__Material provided__.
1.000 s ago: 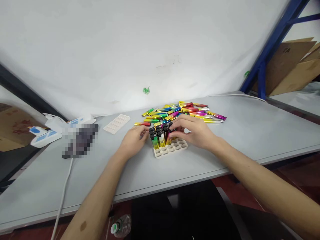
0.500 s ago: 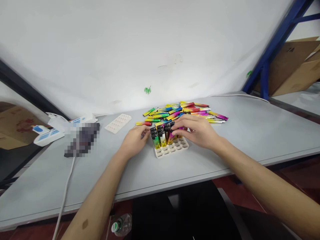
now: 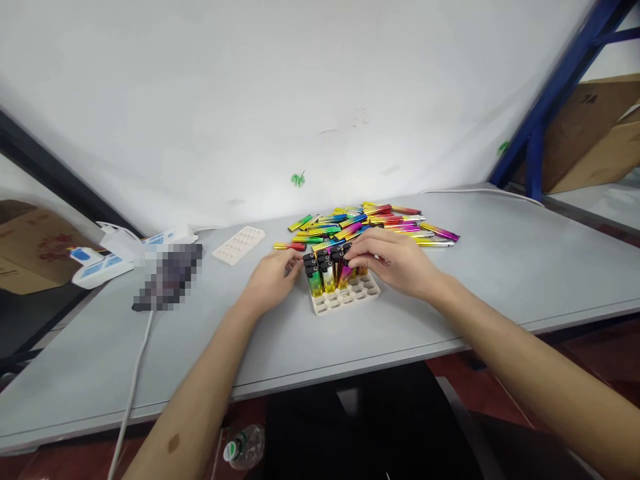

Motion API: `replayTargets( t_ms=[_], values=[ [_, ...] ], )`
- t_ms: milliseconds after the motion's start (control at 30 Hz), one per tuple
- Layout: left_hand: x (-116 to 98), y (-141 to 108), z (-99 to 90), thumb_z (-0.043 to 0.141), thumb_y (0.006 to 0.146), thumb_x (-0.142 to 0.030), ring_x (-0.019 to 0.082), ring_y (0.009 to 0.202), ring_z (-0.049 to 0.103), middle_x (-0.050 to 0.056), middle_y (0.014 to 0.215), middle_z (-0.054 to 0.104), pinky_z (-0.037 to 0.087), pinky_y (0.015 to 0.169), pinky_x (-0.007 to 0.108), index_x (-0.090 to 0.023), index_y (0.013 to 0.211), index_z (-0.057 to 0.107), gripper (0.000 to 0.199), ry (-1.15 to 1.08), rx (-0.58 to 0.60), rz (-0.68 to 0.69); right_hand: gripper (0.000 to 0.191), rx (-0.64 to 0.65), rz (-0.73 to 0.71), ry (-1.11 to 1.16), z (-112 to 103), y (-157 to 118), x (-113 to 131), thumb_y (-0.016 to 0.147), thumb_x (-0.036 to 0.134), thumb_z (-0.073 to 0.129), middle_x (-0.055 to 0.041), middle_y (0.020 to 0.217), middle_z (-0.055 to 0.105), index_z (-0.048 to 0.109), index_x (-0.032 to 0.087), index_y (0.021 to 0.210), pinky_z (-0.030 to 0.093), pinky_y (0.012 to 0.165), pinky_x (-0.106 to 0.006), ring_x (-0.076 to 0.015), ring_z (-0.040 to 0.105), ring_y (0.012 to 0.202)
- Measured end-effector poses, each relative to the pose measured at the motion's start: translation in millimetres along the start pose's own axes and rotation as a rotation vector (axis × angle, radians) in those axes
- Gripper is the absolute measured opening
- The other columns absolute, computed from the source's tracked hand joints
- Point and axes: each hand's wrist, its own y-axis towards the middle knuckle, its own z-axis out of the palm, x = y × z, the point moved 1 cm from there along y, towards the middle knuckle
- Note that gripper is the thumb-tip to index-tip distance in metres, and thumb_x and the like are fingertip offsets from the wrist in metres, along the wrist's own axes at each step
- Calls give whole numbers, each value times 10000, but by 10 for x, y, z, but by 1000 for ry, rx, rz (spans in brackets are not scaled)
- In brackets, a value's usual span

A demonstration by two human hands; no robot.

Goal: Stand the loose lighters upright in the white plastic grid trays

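Note:
A cream tray with honeycomb holes (image 3: pixel 349 301) holds several upright lighters with black tops and shiny two-tone bodies, a green and yellow lighter (image 3: pixel 315 285) among them. My left hand (image 3: pixel 273 279) is curled at the tray's left back edge, its fingertips against that side; their exact contact is partly hidden. Over the tray's right part, my right hand (image 3: pixel 400 261) pinches the black top of a magenta and yellow lighter (image 3: pixel 345 276) standing in the tray. The front holes of the tray show no lighters. Behind the hands lies a loose pile of metallic coloured lighter sleeves (image 3: pixel 353 223).
Another cream tray (image 3: pixel 239 245) lies to the left. Farther left are a white power strip (image 3: pixel 113 267), a blurred dark object (image 3: pixel 170 277) and a white cable (image 3: pixel 137 363). The wall (image 3: pixel 225 120) bounds the grey table (image 3: pixel 520 260). A plastic bottle (image 3: pixel 247 448) is below.
The whole view has shifted slightly. Both hands keep nearly the same place at the tray, and the lighters stand as before.

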Motion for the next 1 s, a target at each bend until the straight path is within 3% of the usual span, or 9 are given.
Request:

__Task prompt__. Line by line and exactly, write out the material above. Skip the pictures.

__Reply to the task__.
1.000 s ago: 
0.500 s ago: 
now: 

Motion API: `replayTargets( t_ms=[_], values=[ [_, ...] ], )`
- t_ms: milliseconds after the motion's start (control at 30 Hz), one per tuple
- Layout: left_hand: x (-116 to 98), y (-141 to 108), z (-99 to 90), thumb_z (-0.043 to 0.141), thumb_y (0.006 to 0.146), thumb_x (-0.142 to 0.030), ring_x (-0.019 to 0.082), ring_y (0.009 to 0.202), ring_z (-0.049 to 0.103), middle_x (-0.050 to 0.056), middle_y (0.014 to 0.215), middle_z (-0.054 to 0.104), pinky_z (-0.037 to 0.087), pinky_y (0.015 to 0.169), pinky_x (-0.007 to 0.108), index_x (-0.090 to 0.023), index_y (0.013 to 0.211), index_z (-0.057 to 0.107), gripper (0.000 to 0.199), ry (-1.15 to 1.08), rx (-0.58 to 0.60), rz (-0.68 to 0.69); right_hand: gripper (0.000 to 0.191), rx (-0.64 to 0.65), rz (-0.73 to 0.71), ry (-1.11 to 1.16), z (-112 to 103), y (-157 to 118), x (-113 to 131), thumb_y (-0.016 to 0.147), thumb_x (-0.036 to 0.134), thumb_z (-0.073 to 0.129), middle_x (-0.055 to 0.041), middle_y (0.020 to 0.217), middle_z (-0.055 to 0.105), index_z (-0.048 to 0.109), index_x (-0.032 to 0.087), index_y (0.021 to 0.210), pinky_z (-0.030 to 0.093), pinky_y (0.012 to 0.165), pinky_x (-0.106 to 0.006), ring_x (-0.076 to 0.015), ring_z (-0.040 to 0.105), ring_y (0.012 to 0.202)
- Measured end-effector poses, each relative to the pose measured at the motion's start: translation in millimetres along the start pose's own axes and rotation as a rotation vector (axis × angle, radians) in those axes
- Gripper is the absolute measured opening
- The other columns absolute, computed from the source's tracked hand joints
- Point and axes: each hand's wrist, its own y-axis towards the middle knuckle, its own z-axis out of the palm, x = y × z, the point moved 1 cm from there along y, towards the middle knuckle
- Note that gripper is the thumb-tip to index-tip distance in metres, and thumb_x and the like are fingertip offsets from the wrist in metres, along the wrist's own axes at each step
- Calls give whole numbers, each value times 10000, but by 10 for x, y, z, but by 1000 for ry, rx, rz (spans in brackets are not scaled)
- In brackets, a value's usual span

A demonstration by two human hands; no robot.

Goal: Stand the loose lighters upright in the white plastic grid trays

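Note:
A cream tray with honeycomb holes (image 3: pixel 349 301) holds several upright lighters with black tops and shiny two-tone bodies, a green and yellow lighter (image 3: pixel 315 285) among them. My left hand (image 3: pixel 273 279) is curled at the tray's left back edge, its fingertips against that side; their exact contact is partly hidden. Over the tray's right part, my right hand (image 3: pixel 400 261) pinches the black top of a magenta and yellow lighter (image 3: pixel 345 276) standing in the tray. The front holes of the tray show no lighters. Behind the hands lies a loose pile of metallic coloured lighter sleeves (image 3: pixel 353 223).
Another cream tray (image 3: pixel 239 245) lies to the left. Farther left are a white power strip (image 3: pixel 113 267), a blurred dark object (image 3: pixel 170 277) and a white cable (image 3: pixel 137 363). The wall (image 3: pixel 225 120) bounds the grey table (image 3: pixel 520 260). A plastic bottle (image 3: pixel 247 448) is below.
The whole view has shifted slightly. Both hands keep nearly the same place at the tray, and the lighters stand as before.
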
Motion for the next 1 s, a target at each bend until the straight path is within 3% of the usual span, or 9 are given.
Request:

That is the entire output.